_Directions for this task_
Each entry here needs to be given again exactly.

_Extracted data_
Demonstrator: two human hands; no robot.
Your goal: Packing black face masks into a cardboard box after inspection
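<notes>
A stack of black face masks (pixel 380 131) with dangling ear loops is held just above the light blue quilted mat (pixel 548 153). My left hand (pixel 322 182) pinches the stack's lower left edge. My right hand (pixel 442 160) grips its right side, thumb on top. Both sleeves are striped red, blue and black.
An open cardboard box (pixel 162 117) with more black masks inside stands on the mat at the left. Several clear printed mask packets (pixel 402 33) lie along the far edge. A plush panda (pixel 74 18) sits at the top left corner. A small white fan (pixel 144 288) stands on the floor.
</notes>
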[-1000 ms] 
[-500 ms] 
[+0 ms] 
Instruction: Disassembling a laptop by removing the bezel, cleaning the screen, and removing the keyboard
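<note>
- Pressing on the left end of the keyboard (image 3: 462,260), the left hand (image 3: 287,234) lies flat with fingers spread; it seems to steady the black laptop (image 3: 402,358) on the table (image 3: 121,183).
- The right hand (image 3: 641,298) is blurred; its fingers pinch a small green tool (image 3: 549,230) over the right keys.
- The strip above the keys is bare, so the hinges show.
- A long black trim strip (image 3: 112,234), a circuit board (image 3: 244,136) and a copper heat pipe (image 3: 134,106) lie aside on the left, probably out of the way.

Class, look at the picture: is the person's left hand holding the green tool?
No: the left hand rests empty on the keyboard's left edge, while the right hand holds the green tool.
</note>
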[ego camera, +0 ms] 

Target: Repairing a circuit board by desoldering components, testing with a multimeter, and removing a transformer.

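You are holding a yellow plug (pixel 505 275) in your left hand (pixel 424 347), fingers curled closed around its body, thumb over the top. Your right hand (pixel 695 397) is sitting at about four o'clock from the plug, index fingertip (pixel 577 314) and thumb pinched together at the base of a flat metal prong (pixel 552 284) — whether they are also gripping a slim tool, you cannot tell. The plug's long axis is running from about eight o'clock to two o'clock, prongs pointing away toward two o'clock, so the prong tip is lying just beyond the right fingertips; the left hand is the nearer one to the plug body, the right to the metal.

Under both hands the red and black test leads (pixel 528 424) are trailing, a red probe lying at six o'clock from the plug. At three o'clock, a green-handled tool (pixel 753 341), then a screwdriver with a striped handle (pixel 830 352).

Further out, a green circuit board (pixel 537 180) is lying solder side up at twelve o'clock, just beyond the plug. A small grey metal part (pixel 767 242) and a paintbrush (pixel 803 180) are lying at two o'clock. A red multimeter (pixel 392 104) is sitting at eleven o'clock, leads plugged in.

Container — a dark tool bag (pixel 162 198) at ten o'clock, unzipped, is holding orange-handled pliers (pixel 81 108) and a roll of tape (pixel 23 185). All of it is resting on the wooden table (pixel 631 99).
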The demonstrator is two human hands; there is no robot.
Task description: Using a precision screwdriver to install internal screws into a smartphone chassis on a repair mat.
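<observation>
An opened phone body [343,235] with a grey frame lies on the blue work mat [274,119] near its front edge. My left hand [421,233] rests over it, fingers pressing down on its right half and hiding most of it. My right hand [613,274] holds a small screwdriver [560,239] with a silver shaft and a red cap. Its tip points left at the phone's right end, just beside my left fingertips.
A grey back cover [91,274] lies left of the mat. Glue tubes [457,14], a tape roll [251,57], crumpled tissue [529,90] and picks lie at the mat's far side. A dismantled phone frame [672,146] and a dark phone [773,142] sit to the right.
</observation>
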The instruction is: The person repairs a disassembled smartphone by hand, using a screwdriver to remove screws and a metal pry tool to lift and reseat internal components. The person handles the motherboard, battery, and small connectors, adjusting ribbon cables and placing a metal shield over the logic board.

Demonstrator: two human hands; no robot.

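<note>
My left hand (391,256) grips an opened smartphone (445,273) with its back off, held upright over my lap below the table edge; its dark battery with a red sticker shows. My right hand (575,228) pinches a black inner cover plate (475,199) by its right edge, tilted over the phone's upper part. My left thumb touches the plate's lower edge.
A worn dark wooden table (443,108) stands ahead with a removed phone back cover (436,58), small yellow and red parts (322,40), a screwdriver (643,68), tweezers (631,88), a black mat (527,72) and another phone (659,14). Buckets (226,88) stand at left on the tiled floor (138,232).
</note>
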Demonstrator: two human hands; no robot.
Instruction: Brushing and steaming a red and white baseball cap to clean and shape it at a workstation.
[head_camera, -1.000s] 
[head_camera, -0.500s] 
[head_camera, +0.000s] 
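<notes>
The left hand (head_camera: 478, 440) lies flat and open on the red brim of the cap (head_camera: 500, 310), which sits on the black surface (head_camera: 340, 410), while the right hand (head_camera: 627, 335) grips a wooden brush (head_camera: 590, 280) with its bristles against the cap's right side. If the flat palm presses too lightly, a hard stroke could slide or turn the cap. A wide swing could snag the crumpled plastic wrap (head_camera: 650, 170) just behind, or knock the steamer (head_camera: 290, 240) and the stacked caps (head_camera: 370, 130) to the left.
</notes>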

_Solution for this task_
Demonstrator: two human hands; no robot.
Your goal: Packing black face masks into a cardboard box after inspection
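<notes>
A stack of black face masks (pixel 380 131) with dangling ear loops is held just above the light blue quilted mat (pixel 548 153). My left hand (pixel 322 182) pinches the stack's lower left edge. My right hand (pixel 442 160) grips its right side, thumb on top. Both sleeves are striped red, blue and black.
An open cardboard box (pixel 162 117) with more black masks inside stands on the mat at the left. Several clear printed mask packets (pixel 402 33) lie along the far edge. A plush panda (pixel 74 18) sits at the top left corner. A small white fan (pixel 144 288) stands on the floor.
</notes>
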[-1000 ms] 
[-500 ms] 
[+0 ms] 
Instruction: Disassembling a laptop by removing the bezel, cleaning the screen, and removing the keyboard
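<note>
- Pressing on the left end of the keyboard (image 3: 462,260), the left hand (image 3: 287,234) lies flat with fingers spread; it seems to steady the black laptop (image 3: 402,358) on the table (image 3: 121,183).
- The right hand (image 3: 641,298) is blurred; its fingers pinch a small green tool (image 3: 549,230) over the right keys.
- The strip above the keys is bare, so the hinges show.
- A long black trim strip (image 3: 112,234), a circuit board (image 3: 244,136) and a copper heat pipe (image 3: 134,106) lie aside on the left, probably out of the way.

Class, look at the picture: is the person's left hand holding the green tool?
No: the left hand rests empty on the keyboard's left edge, while the right hand holds the green tool.
</note>
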[ego camera, +0 ms] 

Target: Repairing a circuit board by desoldering components, testing with a multimeter, and removing a transformer.

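You are holding a yellow plug (pixel 505 275) in your left hand (pixel 424 347), fingers curled closed around its body, thumb over the top. Your right hand (pixel 695 397) is sitting at about four o'clock from the plug, index fingertip (pixel 577 314) and thumb pinched together at the base of a flat metal prong (pixel 552 284) — whether they are also gripping a slim tool, you cannot tell. The plug's long axis is running from about eight o'clock to two o'clock, prongs pointing away toward two o'clock, so the prong tip is lying just beyond the right fingertips; the left hand is the nearer one to the plug body, the right to the metal.

Under both hands the red and black test leads (pixel 528 424) are trailing, a red probe lying at six o'clock from the plug. At three o'clock, a green-handled tool (pixel 753 341), then a screwdriver with a striped handle (pixel 830 352).

Further out, a green circuit board (pixel 537 180) is lying solder side up at twelve o'clock, just beyond the plug. A small grey metal part (pixel 767 242) and a paintbrush (pixel 803 180) are lying at two o'clock. A red multimeter (pixel 392 104) is sitting at eleven o'clock, leads plugged in.

Container — a dark tool bag (pixel 162 198) at ten o'clock, unzipped, is holding orange-handled pliers (pixel 81 108) and a roll of tape (pixel 23 185). All of it is resting on the wooden table (pixel 631 99).
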The demonstrator is two human hands; there is no robot.
Task description: Using a precision screwdriver to install internal screws into a smartphone chassis on a repair mat.
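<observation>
An opened phone body [343,235] with a grey frame lies on the blue work mat [274,119] near its front edge. My left hand [421,233] rests over it, fingers pressing down on its right half and hiding most of it. My right hand [613,274] holds a small screwdriver [560,239] with a silver shaft and a red cap. Its tip points left at the phone's right end, just beside my left fingertips.
A grey back cover [91,274] lies left of the mat. Glue tubes [457,14], a tape roll [251,57], crumpled tissue [529,90] and picks lie at the mat's far side. A dismantled phone frame [672,146] and a dark phone [773,142] sit to the right.
</observation>
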The instruction is: The person repairs a disassembled smartphone by hand, using a screwdriver to remove screws and a metal pry tool to lift and reseat internal components. The person handles the motherboard, battery, and small connectors, adjusting ribbon cables and placing a metal shield over the logic board.

Demonstrator: two human hands; no robot.

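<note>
My left hand (391,256) grips an opened smartphone (445,273) with its back off, held upright over my lap below the table edge; its dark battery with a red sticker shows. My right hand (575,228) pinches a black inner cover plate (475,199) by its right edge, tilted over the phone's upper part. My left thumb touches the plate's lower edge.
A worn dark wooden table (443,108) stands ahead with a removed phone back cover (436,58), small yellow and red parts (322,40), a screwdriver (643,68), tweezers (631,88), a black mat (527,72) and another phone (659,14). Buckets (226,88) stand at left on the tiled floor (138,232).
</note>
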Demonstrator: two human hands; no robot.
Instruction: Brushing and steaming a red and white baseball cap to clean and shape it at a workstation.
[head_camera, -1.000s] 
[head_camera, -0.500s] 
[head_camera, +0.000s] 
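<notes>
The left hand (head_camera: 478, 440) lies flat and open on the red brim of the cap (head_camera: 500, 310), which sits on the black surface (head_camera: 340, 410), while the right hand (head_camera: 627, 335) grips a wooden brush (head_camera: 590, 280) with its bristles against the cap's right side. If the flat palm presses too lightly, a hard stroke could slide or turn the cap. A wide swing could snag the crumpled plastic wrap (head_camera: 650, 170) just behind, or knock the steamer (head_camera: 290, 240) and the stacked caps (head_camera: 370, 130) to the left.
</notes>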

This answer leaves nothing further to address.